La detención del responsable institucional Asier Imaz Tellería cuando se dirigía a Bilbao, es el último movimiento hasta el momento del juez de la Audiencia Nacional Baltasar Garzón contra la cúpula de Batasuna. Con él, ya son 24 los arrestados dentro de las diligencias previas 320/07, en las que el magistrado investiga los posibles delitos cometidos por los dirigentes de la ilegalizada formación.

Imaz no fue detenido el pasado 4 de octubre porque no se encontraba en la reunión celebrada por la cúpula de Batasuna en la localidad guipuzcoana de Segura, donde se estaba llevando a cabo el traspas de poderes de la vieja a la nueva dirección. Sin embargo, Garzón ya hablaba de él en el auto de prisión de 17 de los detenidos.

En el escrito, el titular del Juzgado Central de Instrucción número 5 le sitúa en el acto de presentación de la nueva Mesa Nacional de Batasuna, el 25 de marzo de 2006 en el hotel Tres Reyes de Pamplona, junto a 31 compañeros más. También estuvo el 18 de diciembre del pasado año en un encuentro entre miembros de Batasuna en la localidad guipuzcoana de Usurbil, junto a Arnaldo Otegi, Joseba Permach, Juan José Petrikorena, Rufino Etxeberría, y diez personas más.

Tan solo doce días después, Imaz celebró junto a quince dirigentes ‘abertzales’ uuna reunión extraordinaria de miembros de Batasuna, en la sede del polígono Belartza, de San Sebastián.

El detenido se presentó a las pasadas elecciones locales en el número tres de la lista de la candidatura Beasain Abertzale Sozialistak (BAS), que fue anulada por los tribunales. En unos días, hasta un máximo de cuatro, Imaz será trasladado a la Audiencia Nacional para declarar ante Garzón, quien ya ordenó el ingreso en prisión de 17 miembros de la Mesa Nacional por pertenencia a organización terrorista o reiteración delictiva.
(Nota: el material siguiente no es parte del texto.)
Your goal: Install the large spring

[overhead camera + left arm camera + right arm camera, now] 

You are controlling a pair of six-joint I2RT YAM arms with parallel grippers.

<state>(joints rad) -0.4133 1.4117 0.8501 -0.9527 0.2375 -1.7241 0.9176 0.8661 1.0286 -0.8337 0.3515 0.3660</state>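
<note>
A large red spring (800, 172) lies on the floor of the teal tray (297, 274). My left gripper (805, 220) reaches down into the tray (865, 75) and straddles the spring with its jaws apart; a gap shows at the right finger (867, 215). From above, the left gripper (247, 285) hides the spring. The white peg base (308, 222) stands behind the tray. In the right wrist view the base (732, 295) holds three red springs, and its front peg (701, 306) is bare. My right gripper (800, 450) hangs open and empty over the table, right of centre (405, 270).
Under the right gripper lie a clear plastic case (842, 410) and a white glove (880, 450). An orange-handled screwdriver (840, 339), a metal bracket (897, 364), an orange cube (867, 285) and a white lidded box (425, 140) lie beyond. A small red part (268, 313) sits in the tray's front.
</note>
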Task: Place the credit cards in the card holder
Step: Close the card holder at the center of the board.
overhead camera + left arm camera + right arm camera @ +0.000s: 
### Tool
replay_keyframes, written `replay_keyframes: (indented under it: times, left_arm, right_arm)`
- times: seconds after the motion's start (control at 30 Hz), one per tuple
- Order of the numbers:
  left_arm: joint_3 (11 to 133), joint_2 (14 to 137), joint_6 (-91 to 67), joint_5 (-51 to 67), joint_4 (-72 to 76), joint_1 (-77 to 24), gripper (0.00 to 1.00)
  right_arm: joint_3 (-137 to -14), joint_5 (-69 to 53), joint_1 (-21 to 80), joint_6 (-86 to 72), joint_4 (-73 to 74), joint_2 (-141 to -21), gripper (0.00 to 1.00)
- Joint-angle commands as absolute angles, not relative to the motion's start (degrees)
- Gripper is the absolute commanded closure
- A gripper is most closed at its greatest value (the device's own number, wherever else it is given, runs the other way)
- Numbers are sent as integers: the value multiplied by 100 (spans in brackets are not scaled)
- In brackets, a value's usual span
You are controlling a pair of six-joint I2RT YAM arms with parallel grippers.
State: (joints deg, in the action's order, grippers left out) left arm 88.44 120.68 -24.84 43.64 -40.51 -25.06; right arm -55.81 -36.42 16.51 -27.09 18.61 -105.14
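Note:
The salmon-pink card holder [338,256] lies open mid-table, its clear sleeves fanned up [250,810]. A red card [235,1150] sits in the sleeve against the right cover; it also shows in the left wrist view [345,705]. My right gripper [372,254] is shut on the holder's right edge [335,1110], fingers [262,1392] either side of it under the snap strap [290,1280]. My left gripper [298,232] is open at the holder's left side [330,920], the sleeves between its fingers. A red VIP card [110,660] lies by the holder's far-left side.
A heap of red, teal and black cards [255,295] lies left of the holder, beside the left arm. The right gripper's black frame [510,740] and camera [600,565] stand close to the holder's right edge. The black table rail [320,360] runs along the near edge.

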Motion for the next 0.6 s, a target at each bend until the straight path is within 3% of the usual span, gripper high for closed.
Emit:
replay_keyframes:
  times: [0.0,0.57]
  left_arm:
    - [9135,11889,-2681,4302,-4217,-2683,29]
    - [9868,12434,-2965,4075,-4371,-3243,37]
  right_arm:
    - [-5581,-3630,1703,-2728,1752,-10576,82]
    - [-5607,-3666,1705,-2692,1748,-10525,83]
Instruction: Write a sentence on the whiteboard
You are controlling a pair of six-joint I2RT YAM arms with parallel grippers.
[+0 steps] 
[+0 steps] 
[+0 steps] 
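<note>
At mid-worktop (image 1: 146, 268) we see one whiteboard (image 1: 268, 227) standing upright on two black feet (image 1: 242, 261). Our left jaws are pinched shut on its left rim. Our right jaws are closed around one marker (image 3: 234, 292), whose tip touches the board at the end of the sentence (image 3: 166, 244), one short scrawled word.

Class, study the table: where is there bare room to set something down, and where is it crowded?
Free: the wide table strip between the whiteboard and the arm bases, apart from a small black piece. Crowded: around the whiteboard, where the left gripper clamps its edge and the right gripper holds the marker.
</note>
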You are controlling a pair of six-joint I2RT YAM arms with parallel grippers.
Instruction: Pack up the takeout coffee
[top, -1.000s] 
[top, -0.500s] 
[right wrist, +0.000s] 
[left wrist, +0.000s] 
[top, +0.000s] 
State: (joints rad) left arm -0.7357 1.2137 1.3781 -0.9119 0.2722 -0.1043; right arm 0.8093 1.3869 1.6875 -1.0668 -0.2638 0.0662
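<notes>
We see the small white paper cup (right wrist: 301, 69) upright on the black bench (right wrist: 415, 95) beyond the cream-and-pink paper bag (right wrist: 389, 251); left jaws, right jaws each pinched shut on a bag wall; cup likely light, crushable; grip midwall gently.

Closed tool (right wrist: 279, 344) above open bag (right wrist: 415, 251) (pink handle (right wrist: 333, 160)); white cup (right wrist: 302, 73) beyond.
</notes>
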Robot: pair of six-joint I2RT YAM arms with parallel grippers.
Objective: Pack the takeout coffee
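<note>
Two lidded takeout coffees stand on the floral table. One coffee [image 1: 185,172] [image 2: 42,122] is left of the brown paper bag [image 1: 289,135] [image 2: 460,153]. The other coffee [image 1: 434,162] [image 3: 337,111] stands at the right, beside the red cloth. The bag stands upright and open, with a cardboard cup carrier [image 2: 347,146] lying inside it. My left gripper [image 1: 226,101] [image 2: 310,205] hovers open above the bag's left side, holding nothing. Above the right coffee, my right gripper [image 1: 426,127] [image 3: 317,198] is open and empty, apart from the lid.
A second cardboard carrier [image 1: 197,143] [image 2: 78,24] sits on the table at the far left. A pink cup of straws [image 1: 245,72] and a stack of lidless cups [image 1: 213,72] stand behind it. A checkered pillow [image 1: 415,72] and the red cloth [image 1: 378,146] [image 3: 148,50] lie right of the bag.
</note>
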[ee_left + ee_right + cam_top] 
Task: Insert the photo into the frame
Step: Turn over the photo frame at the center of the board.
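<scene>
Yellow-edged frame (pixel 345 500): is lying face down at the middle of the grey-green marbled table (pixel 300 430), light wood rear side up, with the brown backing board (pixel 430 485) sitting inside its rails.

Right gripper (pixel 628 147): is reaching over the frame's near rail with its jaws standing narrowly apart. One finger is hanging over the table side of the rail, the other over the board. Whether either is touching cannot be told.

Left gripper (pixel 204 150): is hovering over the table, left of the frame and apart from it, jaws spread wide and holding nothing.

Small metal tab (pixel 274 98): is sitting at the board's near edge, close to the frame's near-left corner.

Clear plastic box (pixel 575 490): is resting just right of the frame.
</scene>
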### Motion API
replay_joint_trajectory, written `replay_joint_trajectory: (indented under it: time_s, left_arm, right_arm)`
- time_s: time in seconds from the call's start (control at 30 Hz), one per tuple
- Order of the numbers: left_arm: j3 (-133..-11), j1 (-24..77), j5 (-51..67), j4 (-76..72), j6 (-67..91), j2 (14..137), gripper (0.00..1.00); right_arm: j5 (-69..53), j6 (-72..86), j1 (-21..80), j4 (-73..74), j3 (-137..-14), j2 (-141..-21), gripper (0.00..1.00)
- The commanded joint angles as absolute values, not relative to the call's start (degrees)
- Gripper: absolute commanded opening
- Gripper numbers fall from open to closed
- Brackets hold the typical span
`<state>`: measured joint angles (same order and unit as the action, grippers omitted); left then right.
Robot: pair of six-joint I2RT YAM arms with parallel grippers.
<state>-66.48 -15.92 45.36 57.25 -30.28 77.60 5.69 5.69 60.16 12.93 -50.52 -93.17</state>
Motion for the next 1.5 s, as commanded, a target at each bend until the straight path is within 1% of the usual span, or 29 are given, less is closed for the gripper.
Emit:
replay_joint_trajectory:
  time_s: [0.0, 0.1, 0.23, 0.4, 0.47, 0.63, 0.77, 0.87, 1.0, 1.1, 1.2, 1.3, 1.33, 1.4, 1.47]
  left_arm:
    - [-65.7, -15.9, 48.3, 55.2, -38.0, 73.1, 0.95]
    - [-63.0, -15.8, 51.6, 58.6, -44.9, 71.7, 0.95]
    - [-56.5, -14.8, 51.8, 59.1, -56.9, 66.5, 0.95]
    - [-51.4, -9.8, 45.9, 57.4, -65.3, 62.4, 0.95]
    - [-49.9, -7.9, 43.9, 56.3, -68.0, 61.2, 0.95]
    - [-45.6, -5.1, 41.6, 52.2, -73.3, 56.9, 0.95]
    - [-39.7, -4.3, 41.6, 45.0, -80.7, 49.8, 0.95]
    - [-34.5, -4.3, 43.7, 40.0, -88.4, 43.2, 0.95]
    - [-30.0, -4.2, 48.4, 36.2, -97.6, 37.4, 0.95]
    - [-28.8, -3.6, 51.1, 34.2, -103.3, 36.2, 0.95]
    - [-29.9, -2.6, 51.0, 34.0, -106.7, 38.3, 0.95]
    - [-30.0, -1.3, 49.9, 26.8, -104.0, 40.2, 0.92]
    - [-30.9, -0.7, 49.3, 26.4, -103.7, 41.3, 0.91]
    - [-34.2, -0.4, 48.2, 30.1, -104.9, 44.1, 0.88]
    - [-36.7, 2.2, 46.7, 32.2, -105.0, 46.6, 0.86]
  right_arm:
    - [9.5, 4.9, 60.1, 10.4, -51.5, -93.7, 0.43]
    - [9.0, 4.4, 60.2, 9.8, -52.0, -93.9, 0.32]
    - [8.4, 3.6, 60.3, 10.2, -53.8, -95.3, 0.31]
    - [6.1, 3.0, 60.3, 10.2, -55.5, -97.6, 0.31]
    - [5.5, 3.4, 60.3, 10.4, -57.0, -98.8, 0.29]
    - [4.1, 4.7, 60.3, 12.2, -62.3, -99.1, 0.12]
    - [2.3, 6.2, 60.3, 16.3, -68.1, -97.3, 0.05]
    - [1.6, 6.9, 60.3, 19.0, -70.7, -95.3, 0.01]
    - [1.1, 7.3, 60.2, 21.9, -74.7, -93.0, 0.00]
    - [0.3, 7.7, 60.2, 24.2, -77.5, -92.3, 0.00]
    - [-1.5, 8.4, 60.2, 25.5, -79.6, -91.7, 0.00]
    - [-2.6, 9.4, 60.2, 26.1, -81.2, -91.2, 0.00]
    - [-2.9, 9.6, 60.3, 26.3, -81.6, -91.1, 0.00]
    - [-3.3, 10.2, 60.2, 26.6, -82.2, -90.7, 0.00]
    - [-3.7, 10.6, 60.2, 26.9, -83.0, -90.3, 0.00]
Considera que tienen la voluntad de mantener la “unión” con ETA.

El magistrado se basa, entre otras cosas, en dos comunicados de la banda de junio y septiembre de 2007 en el que sostiene que no hay condiciones para la negociación y por tanto vuelve a la violencia terrorista. “Esquema que los responsables de Batasuna han interiorizado y pretenden transmitir a su base social, preparándola para una fase de enfrentamiento”.